I couldn't find any information on the way av_interleaved_write_frame deals with video and audio packets.
I have multiple audio and video packets coming from 2 threads. Each thread calls a write_video_frame or write_audio_frame, locks a mutex, initialize an AVPacket and writes data to an .avi file.
Initialization of AVCodecContext and AVFOrmatContext is ok.
-- Edit 1 --
Audio and video are coming from an external source (microphone and camera) and are captured as raw data without any compression (even for video).
I use h264 to encode video and no compression for Audio (PCM).
Audio captured is: 16bits, 44100khz, stereo
Video captured is 25FPS
Question:
1) Is it a problem if I write multiple video packets at once (let's say 25 packets/sec) and just one audio packet/sec.
Answer: Apparently not, the function av_interleaved_write_frame should be able to manage that kind of data as soon as pts and dts is well managed
This means I call av_interleaved_write_frame 25 times for video writing and just 1 for audio writing per second. Could this be a problem ? If it is how can I deal with this scenario ?
2) How can I manage pts and dts in this case ? It seems to be a problem in my application since I cannot correctly render the .avi file. Can I use real time stamps for both video and audio ?
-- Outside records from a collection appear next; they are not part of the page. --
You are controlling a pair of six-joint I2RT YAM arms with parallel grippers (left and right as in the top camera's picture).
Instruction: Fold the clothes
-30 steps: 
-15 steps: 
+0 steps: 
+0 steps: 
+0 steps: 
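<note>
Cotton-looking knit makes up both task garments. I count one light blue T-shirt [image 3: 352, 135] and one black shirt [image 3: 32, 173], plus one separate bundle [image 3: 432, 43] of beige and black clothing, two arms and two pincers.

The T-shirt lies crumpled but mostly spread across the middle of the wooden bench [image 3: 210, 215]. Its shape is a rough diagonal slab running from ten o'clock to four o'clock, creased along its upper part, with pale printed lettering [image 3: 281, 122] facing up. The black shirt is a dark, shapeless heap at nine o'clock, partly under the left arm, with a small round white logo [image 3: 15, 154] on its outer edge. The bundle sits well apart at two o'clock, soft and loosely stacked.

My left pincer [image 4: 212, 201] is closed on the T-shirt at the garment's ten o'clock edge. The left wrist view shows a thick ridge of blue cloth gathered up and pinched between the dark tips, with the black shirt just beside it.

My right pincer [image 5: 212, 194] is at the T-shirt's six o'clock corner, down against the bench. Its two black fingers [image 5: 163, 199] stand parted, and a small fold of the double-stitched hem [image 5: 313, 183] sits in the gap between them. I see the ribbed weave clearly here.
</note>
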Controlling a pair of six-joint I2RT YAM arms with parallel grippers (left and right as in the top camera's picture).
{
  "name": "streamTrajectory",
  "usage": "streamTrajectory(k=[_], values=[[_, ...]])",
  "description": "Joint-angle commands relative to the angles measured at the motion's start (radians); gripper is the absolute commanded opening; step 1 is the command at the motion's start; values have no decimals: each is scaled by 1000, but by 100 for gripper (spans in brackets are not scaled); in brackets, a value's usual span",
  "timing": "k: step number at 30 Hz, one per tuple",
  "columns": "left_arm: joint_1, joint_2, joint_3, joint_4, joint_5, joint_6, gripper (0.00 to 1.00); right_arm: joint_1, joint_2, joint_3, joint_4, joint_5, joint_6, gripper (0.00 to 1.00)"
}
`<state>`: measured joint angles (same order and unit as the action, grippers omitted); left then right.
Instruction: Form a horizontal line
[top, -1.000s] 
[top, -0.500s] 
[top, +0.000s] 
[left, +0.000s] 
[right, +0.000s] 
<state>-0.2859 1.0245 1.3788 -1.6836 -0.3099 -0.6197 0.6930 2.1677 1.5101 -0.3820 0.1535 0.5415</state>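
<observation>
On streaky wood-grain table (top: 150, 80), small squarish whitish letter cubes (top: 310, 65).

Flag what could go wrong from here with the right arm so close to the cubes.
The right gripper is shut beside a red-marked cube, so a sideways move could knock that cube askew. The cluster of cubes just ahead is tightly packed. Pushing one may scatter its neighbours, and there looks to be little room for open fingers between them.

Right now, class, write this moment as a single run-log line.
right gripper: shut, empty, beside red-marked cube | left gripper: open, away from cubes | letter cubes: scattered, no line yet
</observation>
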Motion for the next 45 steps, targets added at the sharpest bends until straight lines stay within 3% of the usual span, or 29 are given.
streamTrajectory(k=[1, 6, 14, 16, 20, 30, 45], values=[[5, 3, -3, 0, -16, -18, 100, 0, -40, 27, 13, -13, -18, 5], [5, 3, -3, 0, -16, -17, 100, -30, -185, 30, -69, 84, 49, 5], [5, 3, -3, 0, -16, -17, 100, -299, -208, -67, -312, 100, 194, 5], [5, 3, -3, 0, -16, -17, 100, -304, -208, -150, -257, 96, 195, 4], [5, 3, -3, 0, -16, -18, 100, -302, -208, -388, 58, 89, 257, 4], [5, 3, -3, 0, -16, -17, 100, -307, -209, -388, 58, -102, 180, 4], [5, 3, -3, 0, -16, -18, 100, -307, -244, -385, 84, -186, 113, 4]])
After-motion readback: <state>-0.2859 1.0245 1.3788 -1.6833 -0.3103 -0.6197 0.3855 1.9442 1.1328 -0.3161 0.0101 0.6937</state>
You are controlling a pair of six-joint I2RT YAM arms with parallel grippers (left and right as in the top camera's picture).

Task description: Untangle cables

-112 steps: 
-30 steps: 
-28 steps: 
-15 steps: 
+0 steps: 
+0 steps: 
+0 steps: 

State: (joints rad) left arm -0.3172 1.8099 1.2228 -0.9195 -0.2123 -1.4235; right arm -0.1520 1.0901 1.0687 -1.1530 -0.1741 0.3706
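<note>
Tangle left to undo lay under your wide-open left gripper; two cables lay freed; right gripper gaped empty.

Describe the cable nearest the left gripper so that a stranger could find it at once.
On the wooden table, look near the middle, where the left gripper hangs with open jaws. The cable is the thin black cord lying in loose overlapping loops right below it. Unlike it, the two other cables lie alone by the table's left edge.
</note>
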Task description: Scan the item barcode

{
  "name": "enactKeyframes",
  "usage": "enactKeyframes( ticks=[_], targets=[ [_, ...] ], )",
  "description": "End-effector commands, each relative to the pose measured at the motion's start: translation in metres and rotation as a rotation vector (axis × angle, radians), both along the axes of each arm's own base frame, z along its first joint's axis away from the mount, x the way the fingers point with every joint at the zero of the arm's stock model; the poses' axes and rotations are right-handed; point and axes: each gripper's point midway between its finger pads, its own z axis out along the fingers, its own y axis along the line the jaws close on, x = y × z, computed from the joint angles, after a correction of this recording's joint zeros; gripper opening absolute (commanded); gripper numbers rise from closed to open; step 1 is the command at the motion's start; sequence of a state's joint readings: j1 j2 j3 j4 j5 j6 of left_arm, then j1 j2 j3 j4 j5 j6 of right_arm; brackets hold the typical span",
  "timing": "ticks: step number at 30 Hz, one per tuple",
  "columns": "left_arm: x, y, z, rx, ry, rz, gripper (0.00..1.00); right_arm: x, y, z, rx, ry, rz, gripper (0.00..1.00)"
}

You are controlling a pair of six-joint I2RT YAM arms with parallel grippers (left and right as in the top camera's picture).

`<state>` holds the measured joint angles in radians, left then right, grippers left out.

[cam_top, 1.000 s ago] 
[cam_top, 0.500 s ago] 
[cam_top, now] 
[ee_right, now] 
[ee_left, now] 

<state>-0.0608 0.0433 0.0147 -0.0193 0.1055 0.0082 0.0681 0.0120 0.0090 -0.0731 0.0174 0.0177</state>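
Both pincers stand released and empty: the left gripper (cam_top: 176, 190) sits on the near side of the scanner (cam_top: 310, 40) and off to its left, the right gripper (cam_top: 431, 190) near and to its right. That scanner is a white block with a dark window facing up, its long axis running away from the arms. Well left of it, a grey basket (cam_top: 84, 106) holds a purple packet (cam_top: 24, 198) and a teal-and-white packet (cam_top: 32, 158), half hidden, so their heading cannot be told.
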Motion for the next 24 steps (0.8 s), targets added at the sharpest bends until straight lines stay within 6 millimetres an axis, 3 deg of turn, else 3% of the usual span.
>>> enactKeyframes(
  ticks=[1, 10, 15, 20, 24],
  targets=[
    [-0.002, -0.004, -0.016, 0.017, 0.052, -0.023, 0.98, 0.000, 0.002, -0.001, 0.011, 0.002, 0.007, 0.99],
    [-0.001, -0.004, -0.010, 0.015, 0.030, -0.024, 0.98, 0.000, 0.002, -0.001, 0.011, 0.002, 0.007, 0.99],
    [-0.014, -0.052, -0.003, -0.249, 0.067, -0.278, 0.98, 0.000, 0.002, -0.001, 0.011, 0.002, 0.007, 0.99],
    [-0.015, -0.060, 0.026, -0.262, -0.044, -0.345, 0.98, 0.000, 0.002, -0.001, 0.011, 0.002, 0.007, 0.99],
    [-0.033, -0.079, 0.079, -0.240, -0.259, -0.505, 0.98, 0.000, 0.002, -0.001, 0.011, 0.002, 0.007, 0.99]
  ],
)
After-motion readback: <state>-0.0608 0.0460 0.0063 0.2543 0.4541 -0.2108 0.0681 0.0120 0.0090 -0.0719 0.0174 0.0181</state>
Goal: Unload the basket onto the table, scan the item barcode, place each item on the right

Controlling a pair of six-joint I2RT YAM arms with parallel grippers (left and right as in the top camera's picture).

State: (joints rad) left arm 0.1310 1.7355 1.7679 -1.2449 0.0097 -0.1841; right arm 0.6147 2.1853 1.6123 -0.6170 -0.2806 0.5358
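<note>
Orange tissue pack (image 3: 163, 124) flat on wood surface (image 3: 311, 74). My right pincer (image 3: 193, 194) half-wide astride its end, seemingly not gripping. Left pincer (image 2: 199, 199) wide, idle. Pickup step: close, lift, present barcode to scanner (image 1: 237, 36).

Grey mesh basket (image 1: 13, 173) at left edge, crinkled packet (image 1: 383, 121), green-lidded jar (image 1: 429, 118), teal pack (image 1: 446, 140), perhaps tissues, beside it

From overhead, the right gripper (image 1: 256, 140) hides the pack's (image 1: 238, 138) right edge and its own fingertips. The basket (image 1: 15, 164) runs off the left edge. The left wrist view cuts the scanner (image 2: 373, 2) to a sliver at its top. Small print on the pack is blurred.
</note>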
Answer: The best thing to do here is to use the timestamp given when capturing audio / video as pts and dts for this kind of application. So these are not exactly real time stamps (from wall clock) but media capture timestamps.
Thank you for your precious advices.
av_interleaved_write_frame writes otput packets in such way so they are properly interleaved (maybe queueing them internally). "Properly interleaved" depends on a container format but usually it means that DTS stamps of the packets in output file are monotonically increasing.
av_interleaved_write_frame, like most FFmpeg APIs, shouldn't be ever called simultaneously by two threads with same AVFormatContext. I assume you make sure of that with a mutex. If you do then it doesn't matter whether it is multithreaded application or now.
Is it a problem if I write multiple video packets at once (let's say 25 packets/sec) and just one audio packet/sec
It is not a problem in general but most audio codecs can't output 1 second long audio packets. Which codec do you use?
How can I manage pts and dts in this case? Can I use real time stamps for both video and audio ?
Same way as you would in single-threaded application. Dts usually are generated by codecs from pts. Pts usually comes from a capture device/decoder together with the corresponding audio/video data.
Real time stamps might be ok to use but it really depends on how and when you are acquiring them. Please elaborate on what exactly you are trying to do. Where is audio/video data coming from?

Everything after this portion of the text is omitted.